▶ What is required: With the line that contains "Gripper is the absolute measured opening" as the final line, return every line from the start of the data below exactly.

________________________

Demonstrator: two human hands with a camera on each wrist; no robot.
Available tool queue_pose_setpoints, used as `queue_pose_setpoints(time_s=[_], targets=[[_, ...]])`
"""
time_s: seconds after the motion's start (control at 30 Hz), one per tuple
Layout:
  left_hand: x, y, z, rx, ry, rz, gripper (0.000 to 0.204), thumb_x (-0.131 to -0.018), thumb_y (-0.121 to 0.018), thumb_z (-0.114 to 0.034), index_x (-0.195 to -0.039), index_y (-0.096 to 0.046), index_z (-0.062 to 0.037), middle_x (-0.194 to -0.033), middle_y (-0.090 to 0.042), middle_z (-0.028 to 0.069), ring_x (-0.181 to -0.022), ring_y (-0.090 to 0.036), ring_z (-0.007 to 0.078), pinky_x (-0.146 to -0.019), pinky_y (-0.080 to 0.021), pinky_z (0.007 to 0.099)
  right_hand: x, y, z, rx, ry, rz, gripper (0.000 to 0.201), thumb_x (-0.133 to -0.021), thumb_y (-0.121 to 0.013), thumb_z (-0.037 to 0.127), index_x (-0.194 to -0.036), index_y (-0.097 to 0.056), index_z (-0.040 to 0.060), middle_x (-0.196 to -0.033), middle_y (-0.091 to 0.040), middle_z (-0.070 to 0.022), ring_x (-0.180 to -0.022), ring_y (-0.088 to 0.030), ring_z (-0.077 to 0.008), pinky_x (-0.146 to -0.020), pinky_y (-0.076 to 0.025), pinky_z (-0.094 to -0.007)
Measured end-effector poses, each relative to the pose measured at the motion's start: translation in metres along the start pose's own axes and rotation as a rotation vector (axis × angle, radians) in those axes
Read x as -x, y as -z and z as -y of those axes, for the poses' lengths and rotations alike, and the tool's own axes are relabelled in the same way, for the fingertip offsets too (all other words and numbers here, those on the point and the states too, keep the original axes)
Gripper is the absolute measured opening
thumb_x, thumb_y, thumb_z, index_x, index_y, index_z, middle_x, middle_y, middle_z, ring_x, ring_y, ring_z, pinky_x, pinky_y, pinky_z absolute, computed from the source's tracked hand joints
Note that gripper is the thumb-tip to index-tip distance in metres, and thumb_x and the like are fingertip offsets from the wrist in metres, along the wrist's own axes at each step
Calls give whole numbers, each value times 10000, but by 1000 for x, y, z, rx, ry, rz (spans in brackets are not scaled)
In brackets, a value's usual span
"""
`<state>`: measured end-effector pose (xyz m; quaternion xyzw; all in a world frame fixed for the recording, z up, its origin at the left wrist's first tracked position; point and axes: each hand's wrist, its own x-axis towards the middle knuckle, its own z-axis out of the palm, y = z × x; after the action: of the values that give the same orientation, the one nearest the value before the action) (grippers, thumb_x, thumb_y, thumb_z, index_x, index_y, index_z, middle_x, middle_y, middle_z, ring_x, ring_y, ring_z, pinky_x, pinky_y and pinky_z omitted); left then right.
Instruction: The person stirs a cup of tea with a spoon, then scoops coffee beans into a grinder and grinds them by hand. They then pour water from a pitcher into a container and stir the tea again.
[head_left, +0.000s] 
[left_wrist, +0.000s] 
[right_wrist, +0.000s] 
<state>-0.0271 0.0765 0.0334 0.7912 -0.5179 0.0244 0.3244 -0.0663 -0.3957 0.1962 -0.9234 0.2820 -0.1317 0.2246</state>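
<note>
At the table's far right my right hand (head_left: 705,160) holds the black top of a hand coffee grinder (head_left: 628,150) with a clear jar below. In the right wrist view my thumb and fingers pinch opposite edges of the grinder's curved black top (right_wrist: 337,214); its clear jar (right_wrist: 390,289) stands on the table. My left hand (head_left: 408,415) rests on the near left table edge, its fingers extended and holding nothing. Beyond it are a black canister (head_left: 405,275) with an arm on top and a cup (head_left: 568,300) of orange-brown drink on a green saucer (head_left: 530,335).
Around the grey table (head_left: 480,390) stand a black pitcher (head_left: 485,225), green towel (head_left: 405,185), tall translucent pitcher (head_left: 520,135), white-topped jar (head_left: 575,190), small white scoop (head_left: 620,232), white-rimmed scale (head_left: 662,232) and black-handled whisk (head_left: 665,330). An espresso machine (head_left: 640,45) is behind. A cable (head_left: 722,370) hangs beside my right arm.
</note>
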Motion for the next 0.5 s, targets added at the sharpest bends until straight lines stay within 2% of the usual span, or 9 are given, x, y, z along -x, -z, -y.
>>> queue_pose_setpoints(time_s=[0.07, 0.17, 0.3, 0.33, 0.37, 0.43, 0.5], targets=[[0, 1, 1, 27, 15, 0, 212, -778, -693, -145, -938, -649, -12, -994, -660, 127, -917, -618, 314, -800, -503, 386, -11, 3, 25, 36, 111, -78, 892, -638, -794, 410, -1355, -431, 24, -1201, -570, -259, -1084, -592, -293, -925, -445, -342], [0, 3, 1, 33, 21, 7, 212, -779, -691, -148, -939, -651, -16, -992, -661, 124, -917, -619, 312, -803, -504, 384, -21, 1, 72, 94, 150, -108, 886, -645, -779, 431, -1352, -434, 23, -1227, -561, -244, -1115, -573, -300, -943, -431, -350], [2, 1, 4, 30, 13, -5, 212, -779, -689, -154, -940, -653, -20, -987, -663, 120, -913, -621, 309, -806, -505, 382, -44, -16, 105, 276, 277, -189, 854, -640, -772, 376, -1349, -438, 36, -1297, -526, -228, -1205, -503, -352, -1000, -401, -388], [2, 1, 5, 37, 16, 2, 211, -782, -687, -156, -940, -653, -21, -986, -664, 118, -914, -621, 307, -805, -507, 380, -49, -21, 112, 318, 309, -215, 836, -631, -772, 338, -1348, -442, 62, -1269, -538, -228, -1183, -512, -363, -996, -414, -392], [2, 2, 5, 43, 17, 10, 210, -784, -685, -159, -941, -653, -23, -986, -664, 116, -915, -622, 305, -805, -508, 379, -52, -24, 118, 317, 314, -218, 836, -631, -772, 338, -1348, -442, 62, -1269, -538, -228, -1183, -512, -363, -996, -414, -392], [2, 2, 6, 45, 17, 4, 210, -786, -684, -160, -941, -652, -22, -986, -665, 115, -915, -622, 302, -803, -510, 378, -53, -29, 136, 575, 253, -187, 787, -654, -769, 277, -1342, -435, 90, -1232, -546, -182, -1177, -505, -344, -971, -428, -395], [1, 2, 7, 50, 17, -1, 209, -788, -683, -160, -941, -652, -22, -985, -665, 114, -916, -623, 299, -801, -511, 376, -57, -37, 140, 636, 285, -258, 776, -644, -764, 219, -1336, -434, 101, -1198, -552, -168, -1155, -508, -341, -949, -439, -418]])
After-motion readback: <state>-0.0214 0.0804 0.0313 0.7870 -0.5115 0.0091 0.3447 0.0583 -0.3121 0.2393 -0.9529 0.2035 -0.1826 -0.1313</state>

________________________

▶ Solved exercise:
Demonstrator: two human hands with a camera on each wrist; no robot.
Available tool queue_pose_setpoints, used as `queue_pose_setpoints(time_s=[_], targets=[[_, ...]])`
"""
time_s: seconds after the motion's start (control at 30 Hz), one per tuple
Layout:
  left_hand: x, y, z, rx, ry, rz, gripper (0.000 to 0.204), thumb_x (-0.131 to -0.018), thumb_y (-0.121 to 0.018), thumb_z (-0.114 to 0.034), index_x (-0.195 to -0.039), index_y (-0.096 to 0.046), index_z (-0.062 to 0.037), middle_x (-0.194 to -0.033), middle_y (-0.090 to 0.042), middle_z (-0.028 to 0.069), ring_x (-0.181 to -0.022), ring_y (-0.090 to 0.036), ring_z (-0.007 to 0.078), pinky_x (-0.146 to -0.019), pinky_y (-0.080 to 0.021), pinky_z (0.007 to 0.099)
  right_hand: x, y, z, rx, ry, rz, gripper (0.000 to 0.201), thumb_x (-0.133 to -0.021), thumb_y (-0.121 to 0.013), thumb_z (-0.037 to 0.127), index_x (-0.194 to -0.036), index_y (-0.097 to 0.056), index_z (-0.040 to 0.060), middle_x (-0.196 to -0.033), middle_y (-0.091 to 0.040), middle_z (-0.070 to 0.022), ring_x (-0.180 to -0.022), ring_y (-0.088 to 0.030), ring_z (-0.077 to 0.008), pinky_x (-0.146 to -0.020), pinky_y (-0.076 to 0.025), pinky_z (-0.094 to -0.007)
Measured end-effector poses, each relative to the pose measured at the motion's start: translation in metres along the start pose's own axes and rotation as a rotation vector (axis × angle, radians) in those axes
Read x as -x, y as -z and z as -y of those axes, for the poses' lengths and rotations alike, and the tool's own axes are relabelled in the same way, for the fingertip offsets too (all other words and numbers here, those on the point and the states too, keep the original axes)
Gripper is the absolute measured opening

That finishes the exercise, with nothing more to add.